Score:2

Ubuntu 23.04 freezing, leading to a login loop - how to investigate?

pl flag

I have a fresh install of Ubuntu 23.04.

  • Used the new installer.
  • One 4TB SSD disk with LUKS encryption.

I use the application VideoHubApp, which scans a directory for movies and makes previews. When I leave this running, most often, this leads to a system freeze, the system restarts automatically, and the next login ends with a login loop.

I can get out of the login loop by re-installing ubuntu-desktop.

sudo su -
apt remove -y ubuntu-desktop;
apt update;
apt dist-upgrade;
apt autoremove;
apt clean;
apt install -y --fix-missing ubuntu-desktop; 
reboot

I did this already 4 times and thinking of writing a script for that :D

But I would prefer to know why the system froze. I can't find anything suspicious in the journalctl - at least not what's not there on normal boots.
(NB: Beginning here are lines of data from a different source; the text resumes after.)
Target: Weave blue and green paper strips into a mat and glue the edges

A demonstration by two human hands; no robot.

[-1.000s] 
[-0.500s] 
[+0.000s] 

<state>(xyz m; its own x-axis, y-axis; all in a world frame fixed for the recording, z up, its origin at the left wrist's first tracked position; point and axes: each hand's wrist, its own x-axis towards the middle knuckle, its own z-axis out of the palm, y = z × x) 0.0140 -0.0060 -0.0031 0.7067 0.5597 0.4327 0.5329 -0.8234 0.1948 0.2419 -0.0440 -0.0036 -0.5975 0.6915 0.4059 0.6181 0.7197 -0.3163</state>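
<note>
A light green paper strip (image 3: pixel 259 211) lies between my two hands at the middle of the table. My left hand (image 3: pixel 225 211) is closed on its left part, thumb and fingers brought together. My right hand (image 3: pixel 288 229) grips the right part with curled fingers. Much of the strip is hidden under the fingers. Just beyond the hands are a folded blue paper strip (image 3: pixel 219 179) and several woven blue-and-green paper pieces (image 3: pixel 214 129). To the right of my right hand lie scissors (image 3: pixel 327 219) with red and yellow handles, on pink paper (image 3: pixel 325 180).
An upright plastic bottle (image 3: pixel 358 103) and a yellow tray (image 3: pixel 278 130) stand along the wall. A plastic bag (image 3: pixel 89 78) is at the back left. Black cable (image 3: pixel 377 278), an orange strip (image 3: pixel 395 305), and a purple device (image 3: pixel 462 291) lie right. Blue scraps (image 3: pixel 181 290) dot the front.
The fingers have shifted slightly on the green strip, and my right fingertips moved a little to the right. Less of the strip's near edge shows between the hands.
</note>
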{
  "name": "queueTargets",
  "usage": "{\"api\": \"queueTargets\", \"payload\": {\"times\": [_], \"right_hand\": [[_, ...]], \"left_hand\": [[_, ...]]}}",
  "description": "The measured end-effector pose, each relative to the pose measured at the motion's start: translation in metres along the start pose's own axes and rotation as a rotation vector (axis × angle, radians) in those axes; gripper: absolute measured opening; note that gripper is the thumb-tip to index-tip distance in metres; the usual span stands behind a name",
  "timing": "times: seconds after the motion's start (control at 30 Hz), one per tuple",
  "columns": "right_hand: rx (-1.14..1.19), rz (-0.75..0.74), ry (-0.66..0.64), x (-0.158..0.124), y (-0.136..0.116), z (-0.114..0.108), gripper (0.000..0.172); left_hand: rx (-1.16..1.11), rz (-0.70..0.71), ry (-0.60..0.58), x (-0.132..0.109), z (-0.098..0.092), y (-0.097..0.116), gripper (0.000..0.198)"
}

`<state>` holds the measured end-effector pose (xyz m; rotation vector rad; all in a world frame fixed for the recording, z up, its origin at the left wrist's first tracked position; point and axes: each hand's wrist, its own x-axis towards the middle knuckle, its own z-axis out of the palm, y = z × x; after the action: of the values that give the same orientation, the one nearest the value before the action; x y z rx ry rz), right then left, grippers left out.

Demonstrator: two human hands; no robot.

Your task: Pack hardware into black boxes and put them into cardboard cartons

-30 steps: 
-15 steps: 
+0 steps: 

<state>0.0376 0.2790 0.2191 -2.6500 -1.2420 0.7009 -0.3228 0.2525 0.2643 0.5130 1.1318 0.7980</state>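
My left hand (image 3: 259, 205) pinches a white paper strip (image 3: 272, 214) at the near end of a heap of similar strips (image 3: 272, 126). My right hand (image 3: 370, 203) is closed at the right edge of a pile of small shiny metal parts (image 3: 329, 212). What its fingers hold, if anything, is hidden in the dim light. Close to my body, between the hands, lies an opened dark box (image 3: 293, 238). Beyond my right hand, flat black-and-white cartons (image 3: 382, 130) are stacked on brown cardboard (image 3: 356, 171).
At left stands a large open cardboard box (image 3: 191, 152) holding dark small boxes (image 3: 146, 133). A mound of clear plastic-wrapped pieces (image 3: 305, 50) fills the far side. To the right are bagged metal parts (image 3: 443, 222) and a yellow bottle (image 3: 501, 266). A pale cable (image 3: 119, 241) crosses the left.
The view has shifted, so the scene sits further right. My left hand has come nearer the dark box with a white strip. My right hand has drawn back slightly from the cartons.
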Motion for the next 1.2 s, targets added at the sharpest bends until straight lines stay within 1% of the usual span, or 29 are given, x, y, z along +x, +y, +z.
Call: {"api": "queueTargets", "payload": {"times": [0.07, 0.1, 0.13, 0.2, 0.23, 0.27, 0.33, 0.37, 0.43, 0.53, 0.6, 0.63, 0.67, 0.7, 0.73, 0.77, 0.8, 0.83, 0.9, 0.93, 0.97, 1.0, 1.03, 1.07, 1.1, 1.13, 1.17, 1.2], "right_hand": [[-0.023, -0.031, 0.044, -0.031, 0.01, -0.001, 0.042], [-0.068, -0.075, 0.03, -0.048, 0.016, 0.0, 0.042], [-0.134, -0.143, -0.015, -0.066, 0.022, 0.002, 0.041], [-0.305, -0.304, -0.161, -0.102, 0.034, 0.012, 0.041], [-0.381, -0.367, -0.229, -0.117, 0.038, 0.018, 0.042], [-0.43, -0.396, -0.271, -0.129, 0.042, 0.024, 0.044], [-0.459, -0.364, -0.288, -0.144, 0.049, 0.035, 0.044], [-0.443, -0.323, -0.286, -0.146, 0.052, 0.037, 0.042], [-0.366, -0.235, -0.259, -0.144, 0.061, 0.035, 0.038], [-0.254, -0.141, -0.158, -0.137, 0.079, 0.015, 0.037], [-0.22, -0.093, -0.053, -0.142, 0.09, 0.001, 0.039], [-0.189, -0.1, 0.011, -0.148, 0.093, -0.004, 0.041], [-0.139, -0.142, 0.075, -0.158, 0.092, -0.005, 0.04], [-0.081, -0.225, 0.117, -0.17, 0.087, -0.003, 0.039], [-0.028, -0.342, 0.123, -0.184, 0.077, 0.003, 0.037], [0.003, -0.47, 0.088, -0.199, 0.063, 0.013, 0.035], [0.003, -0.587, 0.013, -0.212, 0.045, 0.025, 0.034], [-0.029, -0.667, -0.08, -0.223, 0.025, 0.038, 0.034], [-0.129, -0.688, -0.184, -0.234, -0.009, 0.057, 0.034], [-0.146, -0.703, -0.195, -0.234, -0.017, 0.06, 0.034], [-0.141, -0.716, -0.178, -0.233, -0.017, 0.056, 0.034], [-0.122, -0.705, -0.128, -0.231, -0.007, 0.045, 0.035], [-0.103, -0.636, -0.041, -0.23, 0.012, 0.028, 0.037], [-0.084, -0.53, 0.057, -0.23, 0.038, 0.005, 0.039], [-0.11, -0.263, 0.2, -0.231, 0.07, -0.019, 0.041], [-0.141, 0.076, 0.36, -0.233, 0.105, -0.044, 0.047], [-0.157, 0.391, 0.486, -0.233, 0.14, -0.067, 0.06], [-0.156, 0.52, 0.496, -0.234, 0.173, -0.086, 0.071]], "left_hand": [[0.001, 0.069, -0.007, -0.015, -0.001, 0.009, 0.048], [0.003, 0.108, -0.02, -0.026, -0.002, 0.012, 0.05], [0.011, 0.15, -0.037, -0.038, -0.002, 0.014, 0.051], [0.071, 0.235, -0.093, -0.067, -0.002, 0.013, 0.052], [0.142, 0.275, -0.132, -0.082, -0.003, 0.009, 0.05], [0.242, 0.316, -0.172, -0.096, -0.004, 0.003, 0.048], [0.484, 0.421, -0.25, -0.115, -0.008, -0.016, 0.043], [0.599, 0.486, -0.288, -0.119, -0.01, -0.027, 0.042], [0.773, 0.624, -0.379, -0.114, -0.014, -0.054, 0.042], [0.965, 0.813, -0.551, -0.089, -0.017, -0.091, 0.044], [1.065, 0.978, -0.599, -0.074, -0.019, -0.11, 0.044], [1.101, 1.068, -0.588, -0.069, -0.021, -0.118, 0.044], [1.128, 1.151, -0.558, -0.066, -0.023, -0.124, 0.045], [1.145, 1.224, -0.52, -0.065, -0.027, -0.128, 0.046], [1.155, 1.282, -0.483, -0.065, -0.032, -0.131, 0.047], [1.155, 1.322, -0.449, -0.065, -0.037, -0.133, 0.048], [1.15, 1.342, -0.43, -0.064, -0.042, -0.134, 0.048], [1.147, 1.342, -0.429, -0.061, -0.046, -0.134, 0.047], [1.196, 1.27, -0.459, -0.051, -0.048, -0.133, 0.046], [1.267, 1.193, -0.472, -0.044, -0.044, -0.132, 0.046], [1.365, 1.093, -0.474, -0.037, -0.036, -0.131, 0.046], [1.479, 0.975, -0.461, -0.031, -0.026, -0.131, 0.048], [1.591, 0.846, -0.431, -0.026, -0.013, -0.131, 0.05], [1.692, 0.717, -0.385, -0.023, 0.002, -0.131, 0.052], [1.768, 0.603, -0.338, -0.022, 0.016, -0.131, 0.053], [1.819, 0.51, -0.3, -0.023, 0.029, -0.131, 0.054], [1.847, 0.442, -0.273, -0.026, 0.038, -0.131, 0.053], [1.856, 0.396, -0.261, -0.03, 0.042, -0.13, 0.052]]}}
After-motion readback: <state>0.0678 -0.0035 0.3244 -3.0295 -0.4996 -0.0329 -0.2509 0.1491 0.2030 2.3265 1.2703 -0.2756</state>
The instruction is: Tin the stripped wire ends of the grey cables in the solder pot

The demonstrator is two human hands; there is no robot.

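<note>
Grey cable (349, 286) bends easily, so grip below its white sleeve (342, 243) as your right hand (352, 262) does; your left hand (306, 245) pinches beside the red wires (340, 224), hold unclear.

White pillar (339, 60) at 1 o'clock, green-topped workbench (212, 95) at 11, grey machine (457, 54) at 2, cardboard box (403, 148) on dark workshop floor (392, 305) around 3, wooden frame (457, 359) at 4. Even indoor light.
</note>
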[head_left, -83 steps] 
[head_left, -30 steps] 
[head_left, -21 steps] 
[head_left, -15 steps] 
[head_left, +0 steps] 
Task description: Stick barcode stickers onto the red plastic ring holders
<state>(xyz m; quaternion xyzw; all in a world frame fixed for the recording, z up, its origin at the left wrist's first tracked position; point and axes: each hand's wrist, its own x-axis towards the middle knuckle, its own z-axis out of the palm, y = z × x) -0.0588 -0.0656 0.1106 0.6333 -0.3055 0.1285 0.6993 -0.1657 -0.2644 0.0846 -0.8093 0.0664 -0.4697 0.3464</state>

How can I investigate what is happening and what prevents Ubuntu to let me log in after such freeze?

If that matters, as the last thing before this started happening, I installed FUSE and NodeJS which the VideoHubApp needs (not sure why FUSE).

  • Lenovo T540p, 16 GB RAM, 4 GB swap.
  • Also froze with Ubuntu 20.04 when running this app, but the login loop did not occur.
  • 4K display with 150 % fractional scaling
  • Not modifications except installing some dev packages - Docker, VirtualBox, etc.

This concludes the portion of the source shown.